I seem to have gotten all behind on wrapping up the ISIT blogging, so the remainder may be more compressed takes on things. This is not in the compressed sensing world, where the signals are sparse and my comments are meant to reconstruct, but more like lossy compression where (for the Gaussian case).
Abbas El Gamal gave a very nice plenary on “Coding for Noisy Networks” in which he really brought together a lot of different eras and streams of work on network information theory and tried to tie them together in a conceptual framework. There was a nice mix of older and newer results. The thing I liked best about it was that he was very optimistic about making progress in understanding how to communicate in networks from an information-theory perspective, which counteracts the sentiment that I heard that “well, it’s just too messy.”

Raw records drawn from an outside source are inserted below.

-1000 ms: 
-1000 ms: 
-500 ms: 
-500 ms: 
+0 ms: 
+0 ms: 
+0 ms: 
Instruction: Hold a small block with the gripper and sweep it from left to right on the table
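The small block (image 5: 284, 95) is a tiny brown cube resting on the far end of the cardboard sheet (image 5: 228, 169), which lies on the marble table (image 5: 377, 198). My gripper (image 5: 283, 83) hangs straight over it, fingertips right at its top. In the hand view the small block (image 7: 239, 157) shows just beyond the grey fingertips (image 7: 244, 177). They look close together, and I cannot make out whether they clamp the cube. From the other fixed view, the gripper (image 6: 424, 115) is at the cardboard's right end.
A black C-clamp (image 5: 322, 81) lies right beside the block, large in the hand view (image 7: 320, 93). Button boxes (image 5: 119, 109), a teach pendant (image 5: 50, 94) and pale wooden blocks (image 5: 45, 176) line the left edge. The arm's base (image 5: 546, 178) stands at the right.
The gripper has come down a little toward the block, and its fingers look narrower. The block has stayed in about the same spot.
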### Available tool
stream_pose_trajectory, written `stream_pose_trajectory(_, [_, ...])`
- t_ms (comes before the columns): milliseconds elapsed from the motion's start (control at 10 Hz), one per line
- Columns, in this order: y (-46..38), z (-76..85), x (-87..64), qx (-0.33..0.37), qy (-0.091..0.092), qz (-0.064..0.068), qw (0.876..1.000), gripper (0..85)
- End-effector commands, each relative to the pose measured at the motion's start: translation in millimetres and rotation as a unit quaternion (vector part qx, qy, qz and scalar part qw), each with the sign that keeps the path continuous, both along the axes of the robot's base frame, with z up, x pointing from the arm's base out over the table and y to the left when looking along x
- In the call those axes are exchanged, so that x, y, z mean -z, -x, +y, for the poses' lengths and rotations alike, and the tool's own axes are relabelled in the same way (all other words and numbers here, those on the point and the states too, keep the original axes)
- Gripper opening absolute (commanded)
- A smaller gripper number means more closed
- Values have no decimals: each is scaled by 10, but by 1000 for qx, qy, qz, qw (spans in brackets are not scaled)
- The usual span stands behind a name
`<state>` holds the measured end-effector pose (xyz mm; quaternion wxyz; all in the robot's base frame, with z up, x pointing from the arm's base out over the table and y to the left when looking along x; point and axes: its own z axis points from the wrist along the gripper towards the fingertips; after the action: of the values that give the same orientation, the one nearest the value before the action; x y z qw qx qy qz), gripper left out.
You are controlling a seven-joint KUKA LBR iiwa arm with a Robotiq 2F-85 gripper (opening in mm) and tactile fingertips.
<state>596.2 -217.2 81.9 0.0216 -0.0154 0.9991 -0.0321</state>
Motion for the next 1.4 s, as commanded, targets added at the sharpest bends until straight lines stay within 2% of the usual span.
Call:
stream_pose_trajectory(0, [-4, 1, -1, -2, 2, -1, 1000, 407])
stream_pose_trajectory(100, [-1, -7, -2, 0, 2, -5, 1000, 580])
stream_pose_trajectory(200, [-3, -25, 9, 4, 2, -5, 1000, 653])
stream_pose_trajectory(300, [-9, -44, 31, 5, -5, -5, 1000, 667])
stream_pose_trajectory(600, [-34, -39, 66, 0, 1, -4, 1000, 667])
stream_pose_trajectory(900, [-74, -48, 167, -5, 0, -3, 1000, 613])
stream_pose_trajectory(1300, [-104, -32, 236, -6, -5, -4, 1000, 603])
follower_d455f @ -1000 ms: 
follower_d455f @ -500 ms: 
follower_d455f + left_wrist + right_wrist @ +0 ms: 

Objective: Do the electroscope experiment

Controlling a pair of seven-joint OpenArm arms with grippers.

Te Sun Han gave the Shannon Lecture, of course, and he used his time to give a tutorial on the information spectrum method. I had tried to read the book earlier, and honestly found it a little impenetrable (or rather, I wasn’t sure what I was supposed to use from it). The talk was more like reading the papers — concisely stated, but with a clear line of intuition. I know some people are not a big fan of Shannon Lectures as tutorials, but I think there is also a case to be made that most people are unfamiliar with the information spectrum method. A nice example he gave was to show when the output of an optimal source coder looks “completely random.” Maybe this has been done already, but is there a connection between existing theories of pseudorandomness and the information spectrum method?